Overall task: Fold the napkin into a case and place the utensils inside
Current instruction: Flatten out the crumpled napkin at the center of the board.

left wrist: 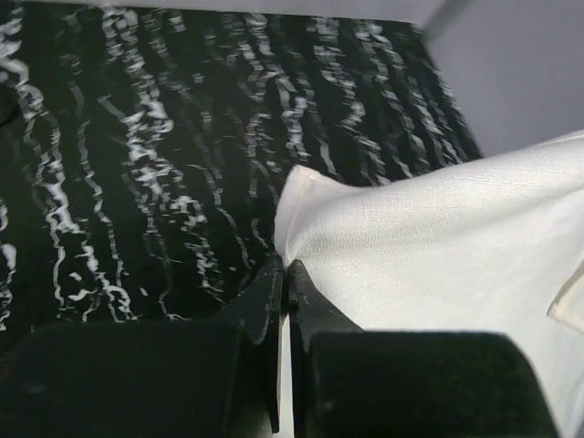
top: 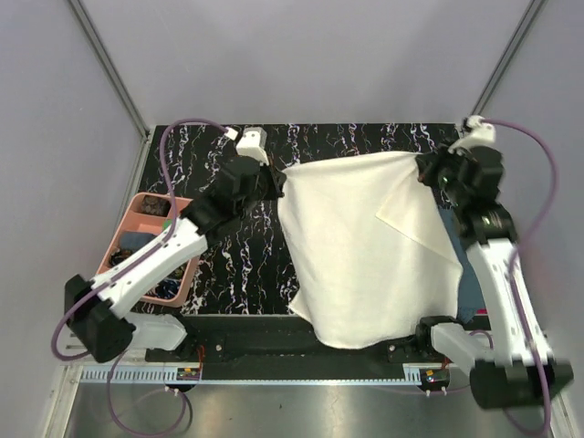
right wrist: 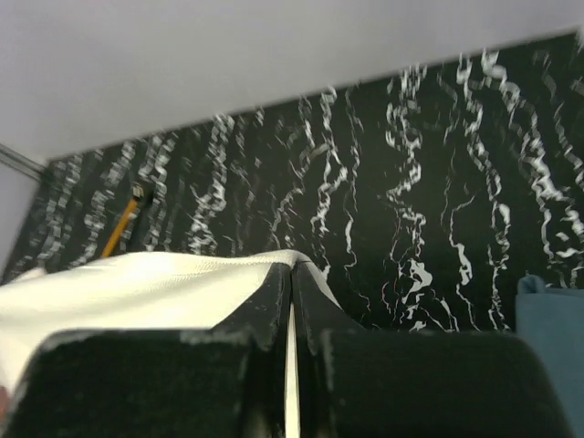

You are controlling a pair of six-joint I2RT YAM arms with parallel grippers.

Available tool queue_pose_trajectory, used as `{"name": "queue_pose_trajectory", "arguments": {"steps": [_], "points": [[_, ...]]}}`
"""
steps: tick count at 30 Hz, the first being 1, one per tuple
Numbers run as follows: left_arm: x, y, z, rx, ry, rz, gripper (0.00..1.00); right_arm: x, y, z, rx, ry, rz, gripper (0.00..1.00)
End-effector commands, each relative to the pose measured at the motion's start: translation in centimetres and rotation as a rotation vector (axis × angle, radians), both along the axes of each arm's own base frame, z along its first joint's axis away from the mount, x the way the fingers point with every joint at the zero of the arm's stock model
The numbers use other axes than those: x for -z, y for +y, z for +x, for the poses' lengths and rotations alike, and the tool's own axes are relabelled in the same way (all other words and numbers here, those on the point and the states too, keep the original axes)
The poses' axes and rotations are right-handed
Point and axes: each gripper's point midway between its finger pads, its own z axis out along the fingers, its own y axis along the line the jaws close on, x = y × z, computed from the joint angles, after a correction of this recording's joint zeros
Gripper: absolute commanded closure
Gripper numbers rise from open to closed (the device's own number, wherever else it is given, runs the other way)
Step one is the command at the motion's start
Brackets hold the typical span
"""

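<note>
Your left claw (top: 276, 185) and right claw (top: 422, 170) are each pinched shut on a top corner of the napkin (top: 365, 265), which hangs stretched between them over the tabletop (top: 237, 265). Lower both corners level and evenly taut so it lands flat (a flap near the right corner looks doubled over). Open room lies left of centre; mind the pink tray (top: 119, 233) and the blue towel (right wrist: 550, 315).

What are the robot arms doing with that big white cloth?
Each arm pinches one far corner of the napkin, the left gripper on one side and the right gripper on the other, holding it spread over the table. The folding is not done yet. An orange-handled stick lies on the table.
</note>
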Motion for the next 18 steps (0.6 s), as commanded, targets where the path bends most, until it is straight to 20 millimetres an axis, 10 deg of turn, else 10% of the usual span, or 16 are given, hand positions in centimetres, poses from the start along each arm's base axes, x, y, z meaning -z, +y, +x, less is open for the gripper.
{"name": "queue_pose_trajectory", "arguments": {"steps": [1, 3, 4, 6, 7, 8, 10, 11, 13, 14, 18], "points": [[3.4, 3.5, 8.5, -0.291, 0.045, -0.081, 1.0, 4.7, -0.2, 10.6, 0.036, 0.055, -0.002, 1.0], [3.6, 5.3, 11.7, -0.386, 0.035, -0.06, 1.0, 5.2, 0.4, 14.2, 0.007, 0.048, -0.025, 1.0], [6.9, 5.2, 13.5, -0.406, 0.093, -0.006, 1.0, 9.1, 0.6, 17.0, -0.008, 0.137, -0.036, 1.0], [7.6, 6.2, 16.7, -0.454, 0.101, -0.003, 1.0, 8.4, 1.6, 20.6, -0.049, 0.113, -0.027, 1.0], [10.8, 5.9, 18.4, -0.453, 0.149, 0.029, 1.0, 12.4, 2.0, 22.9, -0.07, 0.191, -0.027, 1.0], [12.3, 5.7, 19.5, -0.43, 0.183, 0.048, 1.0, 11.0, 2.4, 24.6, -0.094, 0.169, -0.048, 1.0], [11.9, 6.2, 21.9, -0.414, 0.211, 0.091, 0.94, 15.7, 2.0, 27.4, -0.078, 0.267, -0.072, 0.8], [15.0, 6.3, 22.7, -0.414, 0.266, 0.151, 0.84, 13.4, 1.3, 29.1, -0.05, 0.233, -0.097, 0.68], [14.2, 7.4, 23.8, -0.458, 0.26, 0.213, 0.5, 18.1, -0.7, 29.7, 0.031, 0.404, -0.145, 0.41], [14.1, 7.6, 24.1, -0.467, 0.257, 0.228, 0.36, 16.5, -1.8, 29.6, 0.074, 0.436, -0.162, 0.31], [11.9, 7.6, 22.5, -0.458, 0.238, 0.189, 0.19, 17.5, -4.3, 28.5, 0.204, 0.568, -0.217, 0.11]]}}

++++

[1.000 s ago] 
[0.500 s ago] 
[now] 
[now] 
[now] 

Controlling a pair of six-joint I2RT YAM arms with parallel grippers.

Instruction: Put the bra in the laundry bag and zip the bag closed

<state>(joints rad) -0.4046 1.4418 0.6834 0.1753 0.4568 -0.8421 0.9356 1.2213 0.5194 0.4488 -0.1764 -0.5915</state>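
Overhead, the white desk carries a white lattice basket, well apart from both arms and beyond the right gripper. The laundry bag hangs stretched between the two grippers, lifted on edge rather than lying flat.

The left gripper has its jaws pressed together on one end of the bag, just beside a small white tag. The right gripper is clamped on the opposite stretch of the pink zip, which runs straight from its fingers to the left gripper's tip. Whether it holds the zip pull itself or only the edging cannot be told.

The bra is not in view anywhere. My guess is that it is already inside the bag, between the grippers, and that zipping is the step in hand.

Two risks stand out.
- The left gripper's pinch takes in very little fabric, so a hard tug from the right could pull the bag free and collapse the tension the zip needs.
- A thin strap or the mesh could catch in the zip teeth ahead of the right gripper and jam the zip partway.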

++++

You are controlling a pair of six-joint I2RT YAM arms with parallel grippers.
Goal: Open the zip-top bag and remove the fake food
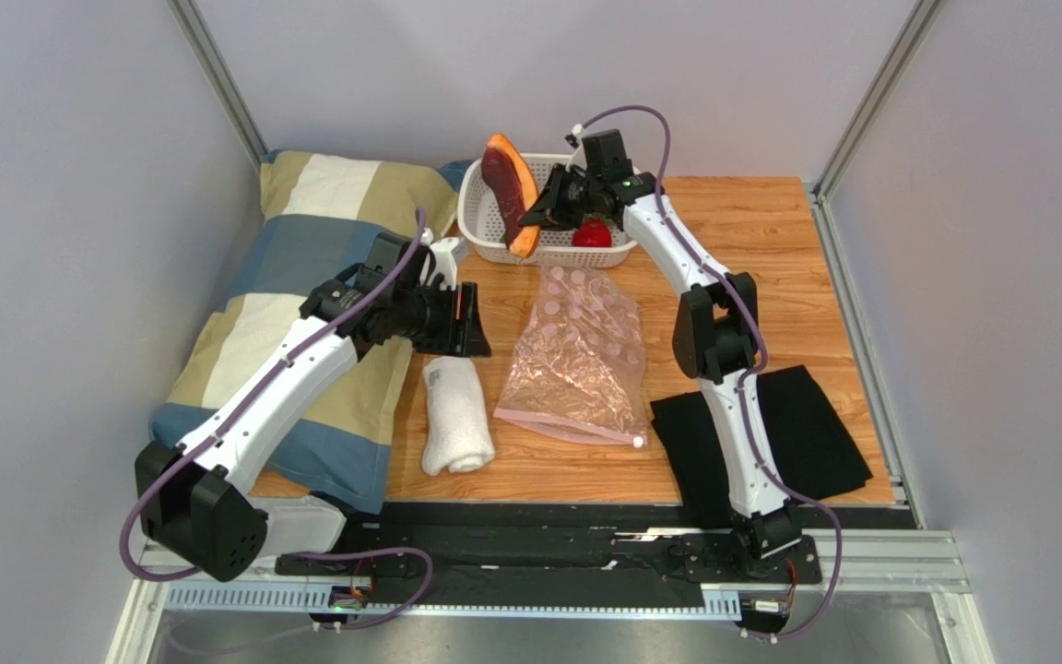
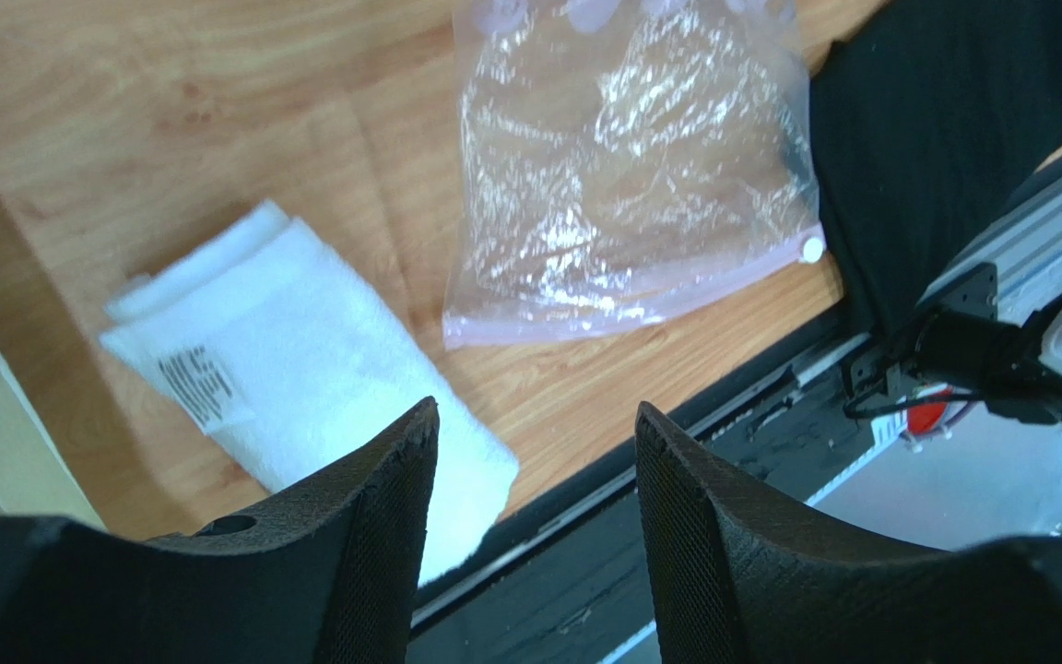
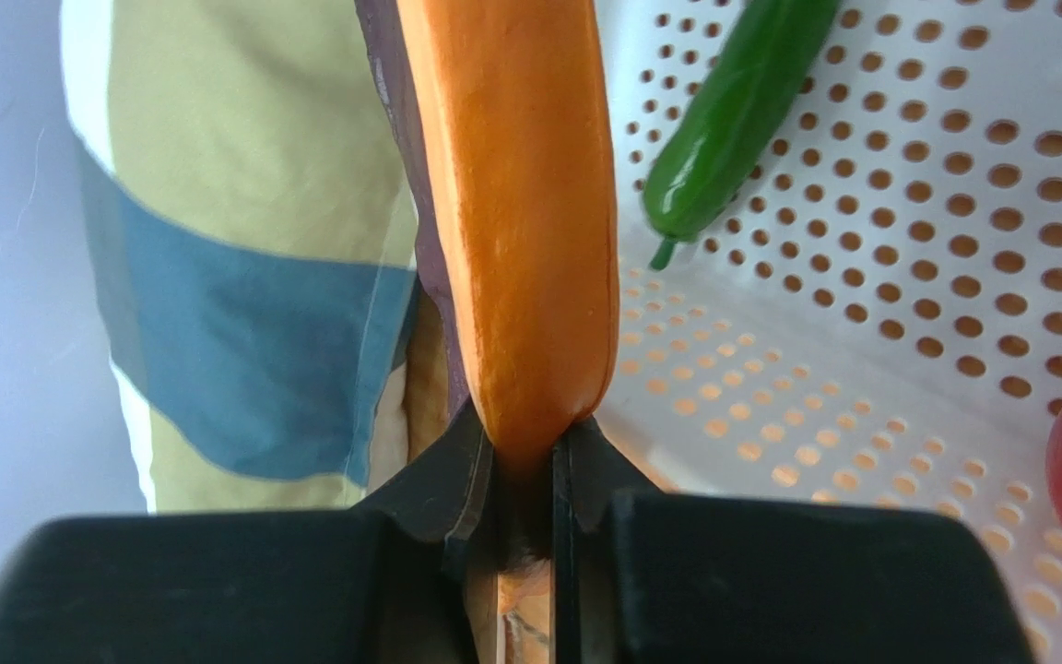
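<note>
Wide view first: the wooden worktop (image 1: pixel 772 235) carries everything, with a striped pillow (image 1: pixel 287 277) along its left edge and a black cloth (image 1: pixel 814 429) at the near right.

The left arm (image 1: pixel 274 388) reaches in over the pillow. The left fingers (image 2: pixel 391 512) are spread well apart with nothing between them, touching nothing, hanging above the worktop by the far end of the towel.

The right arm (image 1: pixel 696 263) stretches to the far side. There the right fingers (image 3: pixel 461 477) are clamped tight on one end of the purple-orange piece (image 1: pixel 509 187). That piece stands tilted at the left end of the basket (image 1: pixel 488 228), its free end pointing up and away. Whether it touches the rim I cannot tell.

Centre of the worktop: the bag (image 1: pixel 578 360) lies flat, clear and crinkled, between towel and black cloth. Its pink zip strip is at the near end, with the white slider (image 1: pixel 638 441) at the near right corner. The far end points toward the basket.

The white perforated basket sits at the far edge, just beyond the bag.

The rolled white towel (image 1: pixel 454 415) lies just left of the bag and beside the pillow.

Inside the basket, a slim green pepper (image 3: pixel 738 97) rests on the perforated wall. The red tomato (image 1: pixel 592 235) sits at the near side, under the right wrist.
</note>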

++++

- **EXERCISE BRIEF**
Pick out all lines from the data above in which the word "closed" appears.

- **RESPONSE TO THIS TASK**
Gripper numbers rise from open to closed (the device's own number, wherever else it is given, runs the other way)
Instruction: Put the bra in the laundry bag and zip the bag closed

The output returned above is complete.